◆ ABOUT THIS TASK: In the copy of the lines below, leave out pictures and print everything else exactly.

===============

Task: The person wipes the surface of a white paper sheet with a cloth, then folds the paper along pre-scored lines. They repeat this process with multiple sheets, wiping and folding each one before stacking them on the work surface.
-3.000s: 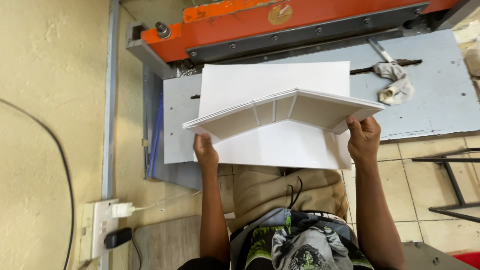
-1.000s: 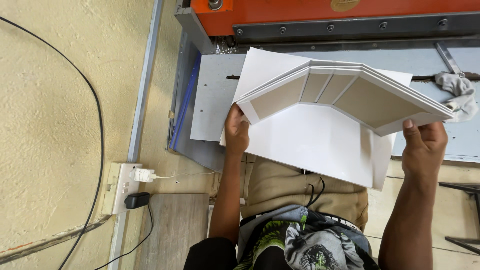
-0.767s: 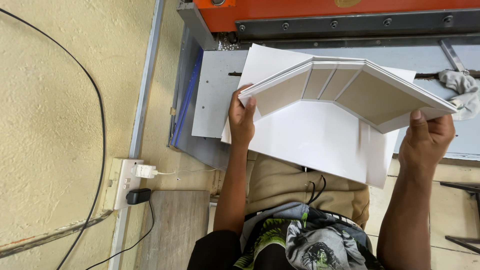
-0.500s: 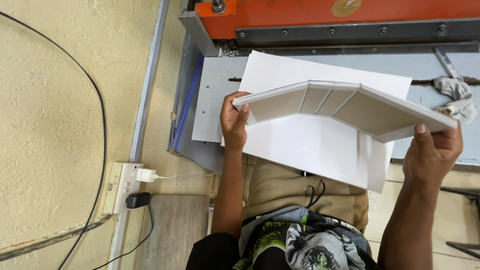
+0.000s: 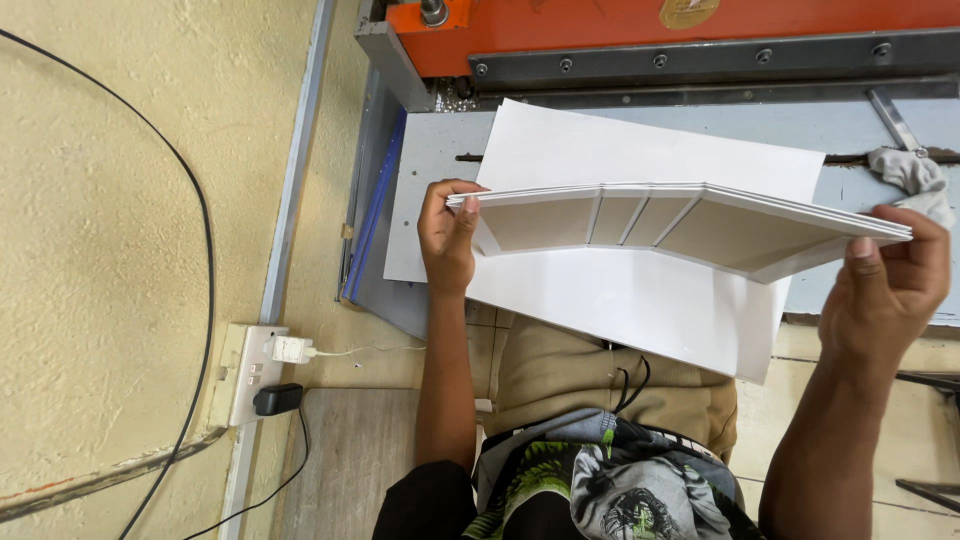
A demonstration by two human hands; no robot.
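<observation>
Rough cream plaster wall [image 5: 120, 250] fills the left of your view, with a black cable [image 5: 190, 200] curving down it; low on that wall sits a white socket plate [image 5: 245, 372] with a white plug [image 5: 290, 349] and a black plug [image 5: 277, 399] in it. Just right of the wall stands the grey metal table [image 5: 430, 160] of an orange machine [image 5: 600, 25], whose dark bolted bar [image 5: 700, 62] runs along the top edge; a round gold label [image 5: 688, 10] sits on the orange body, too blurred to make out.

Your left hand [image 5: 447, 235] is clamped on the left end of a creased white board [image 5: 690, 215], thumb on top and fingers under it; the board is held up above the table, bent along several parallel folds near its middle so it sags like a shallow roof; beneath it a large white sheet [image 5: 640, 300] lies on the table and overhangs the near edge above your khaki trousers [image 5: 570, 370].

Your right hand [image 5: 885, 290] grips the board's right end, thumb pressed over the edge; just behind that hand a grey rag [image 5: 905, 170] lies on the table.
</observation>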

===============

◆ PROBLEM SOLUTION:
Task: The person wipes the surface of a white paper sheet with a cloth, then folds the paper along pre-scored lines. They repeat this process with multiple sheets, wiping and folding each one before stacking them on the work surface.
-3.000s: 
-1.000s: 
-0.767s: 
-0.500s: 
+0.000s: 
A demonstration by two human hands; no robot.
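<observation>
Rough cream plaster wall [image 5: 120, 250] fills the left of your view, with a black cable [image 5: 190, 200] curving down it; low on that wall sits a white socket plate [image 5: 245, 372] with a white plug [image 5: 290, 349] and a black plug [image 5: 277, 399] in it. Just right of the wall stands the grey metal table [image 5: 430, 160] of an orange machine [image 5: 600, 25], whose dark bolted bar [image 5: 700, 62] runs along the top edge; a round gold label [image 5: 688, 10] sits on the orange body, too blurred to make out.

Your left hand [image 5: 447, 235] is clamped on the left end of a creased white board [image 5: 690, 215], thumb on top and fingers under it; the board is held up above the table, bent along several parallel folds near its middle so it sags like a shallow roof; beneath it a large white sheet [image 5: 640, 300] lies on the table and overhangs the near edge above your khaki trousers [image 5: 570, 370].

Your right hand [image 5: 885, 290] grips the board's right end, thumb pressed over the edge; just behind that hand a grey rag [image 5: 905, 170] lies on the table.
</observation>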

There is no more output to give.